-- DIRECTIONS --
Copy out exactly the lines from the first line of the material below through the line containing "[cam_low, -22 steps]", and nothing beyond them.

-- DATA EXTRACT --
•••••

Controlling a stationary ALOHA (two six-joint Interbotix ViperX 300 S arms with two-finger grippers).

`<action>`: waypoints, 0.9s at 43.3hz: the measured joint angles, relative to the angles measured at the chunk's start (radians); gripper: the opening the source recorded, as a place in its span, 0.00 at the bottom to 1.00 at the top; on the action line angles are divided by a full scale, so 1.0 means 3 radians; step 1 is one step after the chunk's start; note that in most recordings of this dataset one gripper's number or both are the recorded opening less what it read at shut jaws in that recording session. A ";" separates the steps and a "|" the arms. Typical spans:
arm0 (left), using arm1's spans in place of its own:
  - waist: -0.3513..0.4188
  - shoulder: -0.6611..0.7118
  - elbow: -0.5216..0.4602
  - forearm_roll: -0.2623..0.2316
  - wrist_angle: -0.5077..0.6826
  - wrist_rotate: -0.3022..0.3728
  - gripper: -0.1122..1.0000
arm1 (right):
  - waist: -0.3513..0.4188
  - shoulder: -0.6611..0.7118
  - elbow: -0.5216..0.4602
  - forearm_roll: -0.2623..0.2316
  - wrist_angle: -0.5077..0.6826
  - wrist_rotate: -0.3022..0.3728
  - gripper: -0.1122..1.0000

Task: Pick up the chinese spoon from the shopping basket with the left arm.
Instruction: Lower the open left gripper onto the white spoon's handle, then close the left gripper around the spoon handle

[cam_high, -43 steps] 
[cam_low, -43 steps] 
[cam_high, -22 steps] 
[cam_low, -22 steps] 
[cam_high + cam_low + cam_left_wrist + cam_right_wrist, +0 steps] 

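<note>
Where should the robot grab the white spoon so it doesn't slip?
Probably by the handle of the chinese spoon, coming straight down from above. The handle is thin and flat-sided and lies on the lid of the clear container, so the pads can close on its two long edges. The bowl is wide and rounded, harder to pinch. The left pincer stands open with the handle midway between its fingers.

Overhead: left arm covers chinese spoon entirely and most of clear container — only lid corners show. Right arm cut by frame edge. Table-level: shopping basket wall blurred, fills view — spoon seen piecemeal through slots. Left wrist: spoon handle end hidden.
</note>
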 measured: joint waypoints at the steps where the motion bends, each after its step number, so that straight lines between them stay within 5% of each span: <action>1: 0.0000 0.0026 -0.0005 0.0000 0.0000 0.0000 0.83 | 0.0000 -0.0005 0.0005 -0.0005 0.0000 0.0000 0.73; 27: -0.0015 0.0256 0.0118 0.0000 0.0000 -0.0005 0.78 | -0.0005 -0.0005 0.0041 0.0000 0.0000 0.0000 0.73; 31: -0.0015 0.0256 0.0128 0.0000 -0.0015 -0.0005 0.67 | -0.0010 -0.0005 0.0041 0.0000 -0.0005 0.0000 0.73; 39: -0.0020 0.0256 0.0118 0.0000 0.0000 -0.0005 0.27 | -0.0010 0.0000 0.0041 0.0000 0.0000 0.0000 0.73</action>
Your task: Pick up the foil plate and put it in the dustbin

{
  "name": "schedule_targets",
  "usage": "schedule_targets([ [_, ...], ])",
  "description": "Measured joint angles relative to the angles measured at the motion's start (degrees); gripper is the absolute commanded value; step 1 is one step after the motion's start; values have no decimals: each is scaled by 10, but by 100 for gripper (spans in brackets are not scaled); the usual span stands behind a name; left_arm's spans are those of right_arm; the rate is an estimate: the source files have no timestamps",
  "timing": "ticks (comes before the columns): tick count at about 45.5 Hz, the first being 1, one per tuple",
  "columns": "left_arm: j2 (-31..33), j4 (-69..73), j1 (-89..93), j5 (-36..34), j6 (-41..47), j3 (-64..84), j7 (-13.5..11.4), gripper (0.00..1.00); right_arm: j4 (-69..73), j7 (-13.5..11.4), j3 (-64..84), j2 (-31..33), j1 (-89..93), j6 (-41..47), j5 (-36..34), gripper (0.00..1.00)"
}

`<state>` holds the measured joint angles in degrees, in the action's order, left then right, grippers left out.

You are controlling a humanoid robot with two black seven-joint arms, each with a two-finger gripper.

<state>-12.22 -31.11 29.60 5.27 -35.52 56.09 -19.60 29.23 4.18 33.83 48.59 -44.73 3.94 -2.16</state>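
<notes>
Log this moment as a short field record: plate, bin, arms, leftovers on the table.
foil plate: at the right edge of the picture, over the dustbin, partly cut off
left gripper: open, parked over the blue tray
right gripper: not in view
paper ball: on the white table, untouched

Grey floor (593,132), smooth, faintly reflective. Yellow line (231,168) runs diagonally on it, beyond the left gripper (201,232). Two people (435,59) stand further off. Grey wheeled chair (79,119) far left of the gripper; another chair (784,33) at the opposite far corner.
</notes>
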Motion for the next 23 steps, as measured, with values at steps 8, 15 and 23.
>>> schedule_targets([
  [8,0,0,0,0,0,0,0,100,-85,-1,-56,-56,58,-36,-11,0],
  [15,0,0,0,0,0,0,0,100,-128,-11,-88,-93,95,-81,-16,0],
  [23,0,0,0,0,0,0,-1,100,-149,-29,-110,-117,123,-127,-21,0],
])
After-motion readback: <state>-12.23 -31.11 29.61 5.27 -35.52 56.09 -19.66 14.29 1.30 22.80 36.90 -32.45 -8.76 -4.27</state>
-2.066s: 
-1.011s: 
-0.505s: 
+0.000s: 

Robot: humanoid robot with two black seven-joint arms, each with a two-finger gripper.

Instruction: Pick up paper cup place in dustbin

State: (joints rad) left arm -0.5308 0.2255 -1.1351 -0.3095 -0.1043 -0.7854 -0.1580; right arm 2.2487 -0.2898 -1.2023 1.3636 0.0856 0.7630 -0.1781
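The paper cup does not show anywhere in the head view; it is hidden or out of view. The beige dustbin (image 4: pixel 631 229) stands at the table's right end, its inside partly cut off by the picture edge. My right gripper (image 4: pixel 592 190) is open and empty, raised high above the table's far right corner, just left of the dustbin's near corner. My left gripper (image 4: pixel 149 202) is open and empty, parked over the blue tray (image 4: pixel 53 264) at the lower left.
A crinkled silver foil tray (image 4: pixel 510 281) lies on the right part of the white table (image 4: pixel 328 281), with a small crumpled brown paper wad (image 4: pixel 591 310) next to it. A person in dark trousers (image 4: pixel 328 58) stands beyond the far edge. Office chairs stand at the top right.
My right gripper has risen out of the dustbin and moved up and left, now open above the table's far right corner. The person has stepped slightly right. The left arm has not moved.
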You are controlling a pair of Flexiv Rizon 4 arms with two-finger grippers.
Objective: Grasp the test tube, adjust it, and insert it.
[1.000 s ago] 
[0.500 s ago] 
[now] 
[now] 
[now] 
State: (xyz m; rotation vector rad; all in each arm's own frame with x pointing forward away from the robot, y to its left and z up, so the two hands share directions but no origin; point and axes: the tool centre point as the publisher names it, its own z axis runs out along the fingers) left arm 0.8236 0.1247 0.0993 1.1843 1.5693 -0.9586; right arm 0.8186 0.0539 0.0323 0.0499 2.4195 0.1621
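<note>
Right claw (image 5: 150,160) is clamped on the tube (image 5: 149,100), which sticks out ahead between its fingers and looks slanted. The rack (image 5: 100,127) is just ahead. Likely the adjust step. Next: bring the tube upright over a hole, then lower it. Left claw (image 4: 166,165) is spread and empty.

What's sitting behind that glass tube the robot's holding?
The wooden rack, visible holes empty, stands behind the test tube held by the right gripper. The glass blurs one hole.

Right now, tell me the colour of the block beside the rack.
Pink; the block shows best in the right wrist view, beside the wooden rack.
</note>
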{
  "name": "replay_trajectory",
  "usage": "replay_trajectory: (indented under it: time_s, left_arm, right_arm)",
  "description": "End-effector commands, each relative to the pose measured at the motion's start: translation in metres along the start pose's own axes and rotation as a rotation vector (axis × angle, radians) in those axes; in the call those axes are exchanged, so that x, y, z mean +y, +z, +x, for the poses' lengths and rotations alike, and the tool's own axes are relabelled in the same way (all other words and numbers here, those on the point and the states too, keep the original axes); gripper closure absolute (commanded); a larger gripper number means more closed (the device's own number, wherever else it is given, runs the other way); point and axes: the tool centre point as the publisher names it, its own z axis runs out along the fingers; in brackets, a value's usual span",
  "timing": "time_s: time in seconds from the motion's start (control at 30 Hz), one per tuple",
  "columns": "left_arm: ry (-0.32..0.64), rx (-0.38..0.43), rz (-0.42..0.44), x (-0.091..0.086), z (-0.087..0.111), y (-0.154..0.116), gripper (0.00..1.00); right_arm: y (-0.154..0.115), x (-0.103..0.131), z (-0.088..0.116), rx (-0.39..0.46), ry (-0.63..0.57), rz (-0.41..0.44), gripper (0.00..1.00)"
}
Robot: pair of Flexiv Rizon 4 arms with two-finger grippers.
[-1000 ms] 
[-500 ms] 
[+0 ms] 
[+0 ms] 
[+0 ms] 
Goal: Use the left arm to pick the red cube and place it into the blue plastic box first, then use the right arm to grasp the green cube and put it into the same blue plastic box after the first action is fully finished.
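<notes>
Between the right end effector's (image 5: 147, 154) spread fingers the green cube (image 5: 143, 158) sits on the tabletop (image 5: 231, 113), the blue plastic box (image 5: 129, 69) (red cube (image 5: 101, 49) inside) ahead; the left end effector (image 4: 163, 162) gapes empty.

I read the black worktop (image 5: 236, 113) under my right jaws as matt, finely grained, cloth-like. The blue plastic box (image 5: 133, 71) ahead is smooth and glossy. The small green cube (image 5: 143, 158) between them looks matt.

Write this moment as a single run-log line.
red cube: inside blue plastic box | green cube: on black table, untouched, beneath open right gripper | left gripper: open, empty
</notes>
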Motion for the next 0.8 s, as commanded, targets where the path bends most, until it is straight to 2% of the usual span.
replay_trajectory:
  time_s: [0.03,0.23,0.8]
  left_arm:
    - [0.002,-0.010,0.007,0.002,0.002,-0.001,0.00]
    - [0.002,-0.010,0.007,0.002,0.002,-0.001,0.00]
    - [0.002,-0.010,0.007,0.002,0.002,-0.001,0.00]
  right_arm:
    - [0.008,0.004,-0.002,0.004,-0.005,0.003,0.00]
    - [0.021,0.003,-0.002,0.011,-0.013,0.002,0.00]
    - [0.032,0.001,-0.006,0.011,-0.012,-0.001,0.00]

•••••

-- RESULT FOR THIS EXERCISE --
Controlling a stationary ALOHA (two six-joint Interbotix ViperX 300 S arms with two-finger grippers).

`<action>`: waypoints, 0.9s at 43.3hz: the measured joint angles, relative to the angles measured at the chunk's start (radians); gripper: the opening the source recorded, as a place in its span, 0.00 at the bottom to 1.00 at the top; on the action line angles are divided by a full scale, so 1.0 means 3 radians; step 1 is one step after the chunk's start; note that in most recordings of this dataset one gripper's number or both are the recorded opening less what it read at shut jaws in that recording session. A ";" separates the steps and a "|" the arms. Typical spans:
arm0 (left), using arm1's spans in place of its own:
  - waist: -0.3513..0.4188
  - shoulder: -0.6611..0.7118
  - elbow: -0.5216..0.4602
  - forearm_roll: -0.2623..0.2316
  - wrist_angle: -0.5077..0.6826
  - wrist_rotate: -0.3022..0.3728
  - gripper: -0.1122..1.0000
arm1 (right):
  - waist: -0.3513..0.4188
  - shoulder: -0.6611..0.7118
  - elbow: -0.5216..0.4602
  - forearm_roll: -0.2623..0.2316
  - wrist_angle: -0.5077..0.6826
  - wrist_rotate: -0.3022..0.3728
  - gripper: -0.1122..1.0000

Task: Pick up the chinese spoon from the shopping basket with the left arm.
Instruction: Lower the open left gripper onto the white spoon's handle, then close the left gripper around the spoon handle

[cam_high, -43 steps] 
[cam_low, -43 steps] 
[cam_high, -22 steps] 
[cam_low, -22 steps] 

That concludes the output for this exercise.